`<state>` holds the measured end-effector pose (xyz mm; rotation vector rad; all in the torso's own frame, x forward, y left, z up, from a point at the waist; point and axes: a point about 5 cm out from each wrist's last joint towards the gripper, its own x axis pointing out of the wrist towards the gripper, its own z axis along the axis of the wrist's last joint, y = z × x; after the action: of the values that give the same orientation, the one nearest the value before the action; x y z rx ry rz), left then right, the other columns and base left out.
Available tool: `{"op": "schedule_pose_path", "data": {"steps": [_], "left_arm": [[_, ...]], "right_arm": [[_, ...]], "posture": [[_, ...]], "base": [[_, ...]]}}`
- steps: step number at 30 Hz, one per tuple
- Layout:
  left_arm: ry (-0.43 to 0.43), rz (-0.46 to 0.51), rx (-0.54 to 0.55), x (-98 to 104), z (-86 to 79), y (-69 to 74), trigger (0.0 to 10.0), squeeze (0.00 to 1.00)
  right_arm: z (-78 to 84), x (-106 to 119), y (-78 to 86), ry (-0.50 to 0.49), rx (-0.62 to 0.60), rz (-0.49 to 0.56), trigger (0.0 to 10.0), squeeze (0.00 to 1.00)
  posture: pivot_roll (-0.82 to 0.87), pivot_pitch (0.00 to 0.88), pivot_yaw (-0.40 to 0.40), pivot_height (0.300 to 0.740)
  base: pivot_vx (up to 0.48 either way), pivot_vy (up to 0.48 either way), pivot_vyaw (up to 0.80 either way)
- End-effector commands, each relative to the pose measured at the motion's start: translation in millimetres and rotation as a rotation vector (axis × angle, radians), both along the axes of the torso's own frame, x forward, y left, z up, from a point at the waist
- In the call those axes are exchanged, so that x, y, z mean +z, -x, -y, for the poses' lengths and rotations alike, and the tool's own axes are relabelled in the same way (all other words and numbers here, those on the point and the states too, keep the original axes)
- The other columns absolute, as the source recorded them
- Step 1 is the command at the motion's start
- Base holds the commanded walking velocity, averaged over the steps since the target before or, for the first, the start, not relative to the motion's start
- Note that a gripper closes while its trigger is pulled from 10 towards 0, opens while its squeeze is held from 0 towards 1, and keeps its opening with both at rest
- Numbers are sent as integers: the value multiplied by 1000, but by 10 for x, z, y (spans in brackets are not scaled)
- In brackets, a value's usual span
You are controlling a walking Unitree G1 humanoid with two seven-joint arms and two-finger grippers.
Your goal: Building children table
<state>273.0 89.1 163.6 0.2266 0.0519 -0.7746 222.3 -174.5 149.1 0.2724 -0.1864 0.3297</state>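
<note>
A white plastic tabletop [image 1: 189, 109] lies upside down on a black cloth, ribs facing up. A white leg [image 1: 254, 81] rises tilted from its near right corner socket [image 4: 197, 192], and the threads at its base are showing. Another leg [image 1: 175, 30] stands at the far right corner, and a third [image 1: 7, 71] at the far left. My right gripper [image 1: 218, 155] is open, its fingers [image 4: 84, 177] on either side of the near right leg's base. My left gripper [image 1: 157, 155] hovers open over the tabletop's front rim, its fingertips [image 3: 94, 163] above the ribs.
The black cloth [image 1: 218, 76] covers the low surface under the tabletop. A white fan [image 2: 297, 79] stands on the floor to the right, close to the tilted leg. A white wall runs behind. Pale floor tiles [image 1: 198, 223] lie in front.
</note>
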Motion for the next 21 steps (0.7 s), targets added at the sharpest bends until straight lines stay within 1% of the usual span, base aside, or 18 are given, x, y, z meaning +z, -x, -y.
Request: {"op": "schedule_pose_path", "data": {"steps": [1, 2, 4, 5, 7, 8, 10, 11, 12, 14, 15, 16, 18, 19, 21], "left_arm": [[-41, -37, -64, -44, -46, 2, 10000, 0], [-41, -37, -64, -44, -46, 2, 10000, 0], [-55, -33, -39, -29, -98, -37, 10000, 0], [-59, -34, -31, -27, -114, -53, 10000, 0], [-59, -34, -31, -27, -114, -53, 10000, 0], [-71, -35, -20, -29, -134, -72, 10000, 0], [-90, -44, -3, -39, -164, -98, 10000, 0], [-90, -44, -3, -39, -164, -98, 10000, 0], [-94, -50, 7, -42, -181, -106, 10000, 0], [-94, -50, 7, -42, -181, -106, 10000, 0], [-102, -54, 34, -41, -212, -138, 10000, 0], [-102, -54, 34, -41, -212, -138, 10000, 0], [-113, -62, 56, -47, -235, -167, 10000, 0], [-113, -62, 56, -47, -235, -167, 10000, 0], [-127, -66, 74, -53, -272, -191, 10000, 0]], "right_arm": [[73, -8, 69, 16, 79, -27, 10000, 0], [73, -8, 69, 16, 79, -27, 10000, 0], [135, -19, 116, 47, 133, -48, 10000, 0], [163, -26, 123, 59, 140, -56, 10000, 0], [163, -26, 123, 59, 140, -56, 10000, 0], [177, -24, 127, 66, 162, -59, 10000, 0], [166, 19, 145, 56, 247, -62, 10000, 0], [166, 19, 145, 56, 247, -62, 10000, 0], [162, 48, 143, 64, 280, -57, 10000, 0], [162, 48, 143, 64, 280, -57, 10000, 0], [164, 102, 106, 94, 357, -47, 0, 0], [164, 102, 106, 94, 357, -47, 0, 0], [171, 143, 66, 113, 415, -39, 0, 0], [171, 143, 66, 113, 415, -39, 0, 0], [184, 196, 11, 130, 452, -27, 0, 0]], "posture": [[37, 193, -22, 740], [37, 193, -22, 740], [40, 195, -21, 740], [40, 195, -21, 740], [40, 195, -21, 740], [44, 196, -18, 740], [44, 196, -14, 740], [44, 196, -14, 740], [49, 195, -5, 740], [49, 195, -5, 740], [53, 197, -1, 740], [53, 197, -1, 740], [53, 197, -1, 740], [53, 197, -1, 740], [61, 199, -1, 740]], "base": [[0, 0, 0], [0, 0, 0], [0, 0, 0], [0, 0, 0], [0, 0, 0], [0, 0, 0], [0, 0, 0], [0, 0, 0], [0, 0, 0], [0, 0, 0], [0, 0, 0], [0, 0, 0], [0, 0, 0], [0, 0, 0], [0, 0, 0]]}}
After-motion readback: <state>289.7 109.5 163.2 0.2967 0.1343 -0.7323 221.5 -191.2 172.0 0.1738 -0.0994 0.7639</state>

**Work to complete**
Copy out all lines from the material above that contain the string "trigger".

**Your solution**
  left_arm: ry (-0.43 to 0.43), rz (-0.46 to 0.51), rx (-0.54 to 0.55), x (-98 to 104), z (-86 to 79), y (-69 to 74), trigger (0.0 to 10.0), squeeze (0.00 to 1.00)
  right_arm: z (-78 to 84), x (-106 to 119), y (-78 to 86), ry (-0.50 to 0.49), rx (-0.62 to 0.60), rz (-0.49 to 0.56), trigger (0.0 to 10.0), squeeze (0.00 to 1.00)
- Note that a gripper closes while its trigger is pulled from 10 towards 0, opens while its squeeze is held from 0 towards 1, and keeps its opening with both at rest

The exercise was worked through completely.